Sara opened her eyes slowly. "It doesn't work."

"Why not?"

"Who knows? He's as screwed up as I am. Maybe more."

"But you could fix him, if only he'd let you, right?"

"No. I don't want him to change, I don't need him to be anything but what he is."

"Let me get clear. The one source of happiness that you can find is a man who is in your perception screwed up. Why do you want to be with someone who is carrying so much of his own baggage? Where's the benefit?"

"Maybe that he won't accuse me of being messed up, he won't leave because I'm broken if he's just as bad."

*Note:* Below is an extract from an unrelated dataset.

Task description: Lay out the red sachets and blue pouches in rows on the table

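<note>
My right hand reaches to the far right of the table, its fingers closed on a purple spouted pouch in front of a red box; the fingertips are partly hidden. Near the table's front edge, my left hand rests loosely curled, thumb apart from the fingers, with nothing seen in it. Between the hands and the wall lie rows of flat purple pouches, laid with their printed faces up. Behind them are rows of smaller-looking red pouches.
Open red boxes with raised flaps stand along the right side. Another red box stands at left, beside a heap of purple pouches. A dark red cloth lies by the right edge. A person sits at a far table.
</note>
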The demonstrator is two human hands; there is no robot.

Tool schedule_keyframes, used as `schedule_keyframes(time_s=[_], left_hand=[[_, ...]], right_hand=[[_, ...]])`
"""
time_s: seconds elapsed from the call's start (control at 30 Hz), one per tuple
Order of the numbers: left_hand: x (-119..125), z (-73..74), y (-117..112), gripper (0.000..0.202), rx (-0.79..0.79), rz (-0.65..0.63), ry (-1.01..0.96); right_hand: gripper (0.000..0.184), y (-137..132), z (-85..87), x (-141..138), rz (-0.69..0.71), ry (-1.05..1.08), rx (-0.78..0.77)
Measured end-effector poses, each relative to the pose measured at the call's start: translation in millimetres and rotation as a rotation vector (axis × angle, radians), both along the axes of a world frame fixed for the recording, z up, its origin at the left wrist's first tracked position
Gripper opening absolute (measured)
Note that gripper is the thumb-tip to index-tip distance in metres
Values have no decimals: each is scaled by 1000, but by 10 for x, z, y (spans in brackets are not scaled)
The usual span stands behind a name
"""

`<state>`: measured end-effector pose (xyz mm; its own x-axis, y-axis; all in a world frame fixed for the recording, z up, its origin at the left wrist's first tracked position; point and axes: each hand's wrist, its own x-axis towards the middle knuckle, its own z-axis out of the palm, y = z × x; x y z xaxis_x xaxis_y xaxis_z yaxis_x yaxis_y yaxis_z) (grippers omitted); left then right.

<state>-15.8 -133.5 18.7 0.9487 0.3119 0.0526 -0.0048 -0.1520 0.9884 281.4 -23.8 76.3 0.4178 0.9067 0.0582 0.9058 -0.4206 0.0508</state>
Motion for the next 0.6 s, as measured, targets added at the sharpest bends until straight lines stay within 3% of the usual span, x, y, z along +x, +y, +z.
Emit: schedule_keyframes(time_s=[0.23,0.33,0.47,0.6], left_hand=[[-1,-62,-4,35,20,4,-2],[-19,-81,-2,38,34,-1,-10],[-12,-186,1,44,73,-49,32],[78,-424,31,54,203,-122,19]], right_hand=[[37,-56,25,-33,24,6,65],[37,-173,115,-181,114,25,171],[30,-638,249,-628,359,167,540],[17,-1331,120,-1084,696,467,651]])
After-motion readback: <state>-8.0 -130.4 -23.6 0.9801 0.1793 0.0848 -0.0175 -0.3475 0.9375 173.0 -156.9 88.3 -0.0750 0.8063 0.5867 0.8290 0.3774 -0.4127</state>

"There are many wounded souls out there, you meet them every day. How did this one become so important to you?"

"When I first met Gil he was an enigma. You know, here was this guy who did this gruesome job but he was so excited about all the little things, the small processes that fit together he made you forget that the big picture was something gut wrenching. He was one of the first guys I'd met that was smarter than I was and instead of being wrapped up in some science fiction world he was like…have you read Oliver Sacks book, An Anthropologist On Mars? The title always made me think of him. He doesn't so much want to be a part of society as study it, like an ant colony."

"I can see the attraction."

"It's funny how things happen without you realizing. When I first came to Vegas it was so different. He was in a good mood unless something put him in a bad one, now it seems like it's the other way around. We used to smile, he used to make me laugh, I used to catch myself singing while I worked. It's been a long time since that's happened. He even told me I was beautiful one time. Now he barely knows I'm there unless I get blown up, or I'm fainting in his office."